- Task requirements
Everything from the first line of the records to the line containing "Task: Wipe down", inclusive, is to be extracted exactly, and nothing more.

- Material for this task
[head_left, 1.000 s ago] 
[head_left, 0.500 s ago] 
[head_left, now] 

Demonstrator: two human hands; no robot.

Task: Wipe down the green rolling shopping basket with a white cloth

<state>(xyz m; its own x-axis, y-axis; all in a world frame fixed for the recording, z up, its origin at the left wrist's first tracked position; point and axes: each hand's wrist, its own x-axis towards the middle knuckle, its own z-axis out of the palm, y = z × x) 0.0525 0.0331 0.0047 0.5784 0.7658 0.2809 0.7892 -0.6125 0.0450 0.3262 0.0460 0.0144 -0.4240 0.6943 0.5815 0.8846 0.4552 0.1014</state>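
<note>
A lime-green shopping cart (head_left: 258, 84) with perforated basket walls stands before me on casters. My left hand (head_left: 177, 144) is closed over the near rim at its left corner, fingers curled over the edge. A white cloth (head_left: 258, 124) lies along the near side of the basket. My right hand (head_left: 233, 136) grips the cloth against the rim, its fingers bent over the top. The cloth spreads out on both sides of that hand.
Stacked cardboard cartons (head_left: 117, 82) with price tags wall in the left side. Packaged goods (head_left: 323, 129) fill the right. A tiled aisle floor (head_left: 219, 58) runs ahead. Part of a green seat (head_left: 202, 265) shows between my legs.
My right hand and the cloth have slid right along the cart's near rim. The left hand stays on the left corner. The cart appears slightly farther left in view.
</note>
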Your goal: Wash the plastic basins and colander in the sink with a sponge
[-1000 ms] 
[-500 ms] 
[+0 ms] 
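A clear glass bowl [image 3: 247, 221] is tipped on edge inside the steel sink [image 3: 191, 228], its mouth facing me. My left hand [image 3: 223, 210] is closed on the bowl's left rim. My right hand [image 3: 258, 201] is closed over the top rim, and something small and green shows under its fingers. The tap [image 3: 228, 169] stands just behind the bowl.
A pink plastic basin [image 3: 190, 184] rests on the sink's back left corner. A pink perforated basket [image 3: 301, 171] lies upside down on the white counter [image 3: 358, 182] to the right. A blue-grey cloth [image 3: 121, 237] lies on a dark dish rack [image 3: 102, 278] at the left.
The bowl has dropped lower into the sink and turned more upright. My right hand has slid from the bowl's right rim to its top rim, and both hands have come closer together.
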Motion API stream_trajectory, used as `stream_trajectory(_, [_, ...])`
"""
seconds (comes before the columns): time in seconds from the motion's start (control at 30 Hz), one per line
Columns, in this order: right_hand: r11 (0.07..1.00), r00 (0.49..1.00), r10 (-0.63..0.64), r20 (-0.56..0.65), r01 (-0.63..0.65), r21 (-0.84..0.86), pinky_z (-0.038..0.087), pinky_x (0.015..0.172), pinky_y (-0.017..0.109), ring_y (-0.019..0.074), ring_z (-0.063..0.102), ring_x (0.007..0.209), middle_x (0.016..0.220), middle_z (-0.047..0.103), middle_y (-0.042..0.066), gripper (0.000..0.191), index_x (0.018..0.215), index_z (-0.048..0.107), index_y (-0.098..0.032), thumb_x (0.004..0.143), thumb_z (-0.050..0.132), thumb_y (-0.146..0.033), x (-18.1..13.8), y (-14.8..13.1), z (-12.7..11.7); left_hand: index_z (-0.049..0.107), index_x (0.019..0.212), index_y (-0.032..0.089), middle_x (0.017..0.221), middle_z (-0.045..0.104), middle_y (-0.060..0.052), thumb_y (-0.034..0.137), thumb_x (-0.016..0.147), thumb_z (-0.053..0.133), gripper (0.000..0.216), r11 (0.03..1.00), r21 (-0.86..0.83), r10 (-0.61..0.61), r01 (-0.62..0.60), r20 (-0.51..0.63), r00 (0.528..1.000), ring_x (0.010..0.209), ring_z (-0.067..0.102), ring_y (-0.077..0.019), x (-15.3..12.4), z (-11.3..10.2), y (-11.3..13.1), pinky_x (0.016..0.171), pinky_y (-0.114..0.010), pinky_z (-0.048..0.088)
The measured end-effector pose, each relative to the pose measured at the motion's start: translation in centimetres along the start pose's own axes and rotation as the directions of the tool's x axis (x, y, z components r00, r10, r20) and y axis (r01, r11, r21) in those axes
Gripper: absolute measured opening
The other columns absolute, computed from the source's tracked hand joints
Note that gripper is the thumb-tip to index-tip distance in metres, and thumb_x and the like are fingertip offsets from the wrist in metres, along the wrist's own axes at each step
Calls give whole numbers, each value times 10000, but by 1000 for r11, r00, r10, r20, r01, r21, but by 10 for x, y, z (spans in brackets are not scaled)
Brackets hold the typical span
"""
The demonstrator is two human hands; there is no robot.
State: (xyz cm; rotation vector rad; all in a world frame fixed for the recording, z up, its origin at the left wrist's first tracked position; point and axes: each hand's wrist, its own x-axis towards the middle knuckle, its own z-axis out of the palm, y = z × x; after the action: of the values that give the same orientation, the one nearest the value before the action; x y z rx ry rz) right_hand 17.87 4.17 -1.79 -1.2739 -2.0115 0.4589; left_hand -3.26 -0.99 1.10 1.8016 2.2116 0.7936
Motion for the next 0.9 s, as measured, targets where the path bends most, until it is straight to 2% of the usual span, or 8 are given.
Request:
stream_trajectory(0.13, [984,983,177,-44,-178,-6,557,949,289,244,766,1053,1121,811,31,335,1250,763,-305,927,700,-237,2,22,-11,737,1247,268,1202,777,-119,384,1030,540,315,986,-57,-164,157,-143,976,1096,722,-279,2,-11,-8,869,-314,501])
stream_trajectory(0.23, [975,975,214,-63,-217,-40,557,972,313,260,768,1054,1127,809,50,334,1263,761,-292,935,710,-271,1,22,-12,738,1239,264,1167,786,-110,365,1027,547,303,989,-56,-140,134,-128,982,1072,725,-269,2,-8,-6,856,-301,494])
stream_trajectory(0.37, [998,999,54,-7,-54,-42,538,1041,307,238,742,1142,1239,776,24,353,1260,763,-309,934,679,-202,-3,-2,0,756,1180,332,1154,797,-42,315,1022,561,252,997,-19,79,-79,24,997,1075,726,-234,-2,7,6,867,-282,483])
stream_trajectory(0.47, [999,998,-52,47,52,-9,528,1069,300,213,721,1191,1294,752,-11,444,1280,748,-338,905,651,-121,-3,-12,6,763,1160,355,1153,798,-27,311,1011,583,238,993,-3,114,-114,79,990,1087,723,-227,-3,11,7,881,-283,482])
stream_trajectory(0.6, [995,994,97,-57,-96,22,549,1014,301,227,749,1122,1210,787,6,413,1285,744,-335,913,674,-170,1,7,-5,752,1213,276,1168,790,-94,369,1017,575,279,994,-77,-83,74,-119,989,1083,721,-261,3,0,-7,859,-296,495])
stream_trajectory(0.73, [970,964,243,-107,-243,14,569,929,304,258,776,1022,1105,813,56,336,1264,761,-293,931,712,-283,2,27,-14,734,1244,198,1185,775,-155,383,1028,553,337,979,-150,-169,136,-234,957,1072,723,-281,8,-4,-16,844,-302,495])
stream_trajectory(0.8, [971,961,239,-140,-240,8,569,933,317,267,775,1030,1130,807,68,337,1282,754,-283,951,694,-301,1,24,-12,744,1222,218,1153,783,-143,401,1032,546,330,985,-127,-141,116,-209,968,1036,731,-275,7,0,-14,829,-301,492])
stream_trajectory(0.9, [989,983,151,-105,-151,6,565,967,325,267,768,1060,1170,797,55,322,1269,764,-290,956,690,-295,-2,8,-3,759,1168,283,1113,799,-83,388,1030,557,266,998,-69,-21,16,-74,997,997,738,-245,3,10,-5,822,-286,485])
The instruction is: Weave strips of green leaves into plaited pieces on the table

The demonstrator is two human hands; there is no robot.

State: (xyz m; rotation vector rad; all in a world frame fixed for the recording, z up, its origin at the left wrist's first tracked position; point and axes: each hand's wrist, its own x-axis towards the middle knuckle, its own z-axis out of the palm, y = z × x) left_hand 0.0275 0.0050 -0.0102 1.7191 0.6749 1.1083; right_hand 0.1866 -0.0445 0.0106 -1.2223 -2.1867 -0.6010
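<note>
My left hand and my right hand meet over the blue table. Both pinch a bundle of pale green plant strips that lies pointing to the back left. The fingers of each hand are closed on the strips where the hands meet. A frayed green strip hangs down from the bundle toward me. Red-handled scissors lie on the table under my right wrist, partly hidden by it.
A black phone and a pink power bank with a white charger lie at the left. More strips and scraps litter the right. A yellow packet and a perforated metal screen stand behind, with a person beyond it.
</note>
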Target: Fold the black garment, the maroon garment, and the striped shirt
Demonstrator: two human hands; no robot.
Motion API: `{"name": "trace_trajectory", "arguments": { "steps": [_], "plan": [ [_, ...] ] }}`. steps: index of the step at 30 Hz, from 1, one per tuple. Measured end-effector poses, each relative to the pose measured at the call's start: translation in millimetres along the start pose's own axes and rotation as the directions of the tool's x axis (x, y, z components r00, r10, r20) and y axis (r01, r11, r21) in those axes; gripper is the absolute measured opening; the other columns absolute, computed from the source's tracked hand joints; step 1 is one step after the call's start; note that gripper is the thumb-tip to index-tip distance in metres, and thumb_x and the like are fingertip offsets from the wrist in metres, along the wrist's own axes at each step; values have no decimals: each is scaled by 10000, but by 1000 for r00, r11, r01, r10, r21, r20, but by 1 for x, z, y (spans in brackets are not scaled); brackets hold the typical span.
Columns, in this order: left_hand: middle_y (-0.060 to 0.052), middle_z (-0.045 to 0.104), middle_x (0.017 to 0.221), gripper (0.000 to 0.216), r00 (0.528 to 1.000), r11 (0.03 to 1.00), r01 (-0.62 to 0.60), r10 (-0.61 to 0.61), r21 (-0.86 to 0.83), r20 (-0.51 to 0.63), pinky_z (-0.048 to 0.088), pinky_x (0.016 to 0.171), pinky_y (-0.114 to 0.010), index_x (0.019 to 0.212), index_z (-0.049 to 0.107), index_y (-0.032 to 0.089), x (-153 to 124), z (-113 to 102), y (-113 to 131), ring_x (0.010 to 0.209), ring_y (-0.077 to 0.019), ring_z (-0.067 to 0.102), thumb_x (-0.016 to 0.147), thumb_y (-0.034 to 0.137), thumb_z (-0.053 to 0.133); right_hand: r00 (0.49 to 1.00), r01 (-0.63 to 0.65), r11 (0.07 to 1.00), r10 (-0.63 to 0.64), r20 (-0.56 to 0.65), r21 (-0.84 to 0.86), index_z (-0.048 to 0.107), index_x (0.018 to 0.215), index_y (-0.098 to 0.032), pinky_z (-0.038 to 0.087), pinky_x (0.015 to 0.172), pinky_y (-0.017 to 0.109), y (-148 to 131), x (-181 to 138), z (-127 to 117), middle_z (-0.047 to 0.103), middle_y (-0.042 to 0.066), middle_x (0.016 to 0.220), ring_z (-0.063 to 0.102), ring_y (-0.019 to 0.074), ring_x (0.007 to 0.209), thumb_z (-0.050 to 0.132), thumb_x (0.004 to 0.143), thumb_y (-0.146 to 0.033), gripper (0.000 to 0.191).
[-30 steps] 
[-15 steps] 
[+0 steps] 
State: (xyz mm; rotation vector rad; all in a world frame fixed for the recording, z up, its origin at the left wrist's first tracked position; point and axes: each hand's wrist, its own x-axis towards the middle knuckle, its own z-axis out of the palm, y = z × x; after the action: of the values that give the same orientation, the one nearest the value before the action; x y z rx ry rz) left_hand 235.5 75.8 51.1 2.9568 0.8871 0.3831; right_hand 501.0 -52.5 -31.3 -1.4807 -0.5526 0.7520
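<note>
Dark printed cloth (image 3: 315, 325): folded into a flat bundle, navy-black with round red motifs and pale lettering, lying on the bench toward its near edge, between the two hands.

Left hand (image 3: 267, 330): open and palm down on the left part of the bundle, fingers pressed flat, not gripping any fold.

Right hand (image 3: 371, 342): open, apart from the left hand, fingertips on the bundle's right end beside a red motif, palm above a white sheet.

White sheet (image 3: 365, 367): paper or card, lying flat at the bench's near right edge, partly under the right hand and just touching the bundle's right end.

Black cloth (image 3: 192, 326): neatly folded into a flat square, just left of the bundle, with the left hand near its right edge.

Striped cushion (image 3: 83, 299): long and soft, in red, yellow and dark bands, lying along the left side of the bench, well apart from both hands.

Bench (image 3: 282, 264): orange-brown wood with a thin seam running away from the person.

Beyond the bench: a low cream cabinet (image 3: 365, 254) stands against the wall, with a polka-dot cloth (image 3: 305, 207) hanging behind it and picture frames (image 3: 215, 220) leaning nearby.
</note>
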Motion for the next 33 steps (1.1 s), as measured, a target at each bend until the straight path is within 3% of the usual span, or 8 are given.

- Response to this task
[head_left, 1.000 s ago] 
[head_left, 0.500 s ago] 
[head_left, now] 

Demonstrator: two human hands; no robot.

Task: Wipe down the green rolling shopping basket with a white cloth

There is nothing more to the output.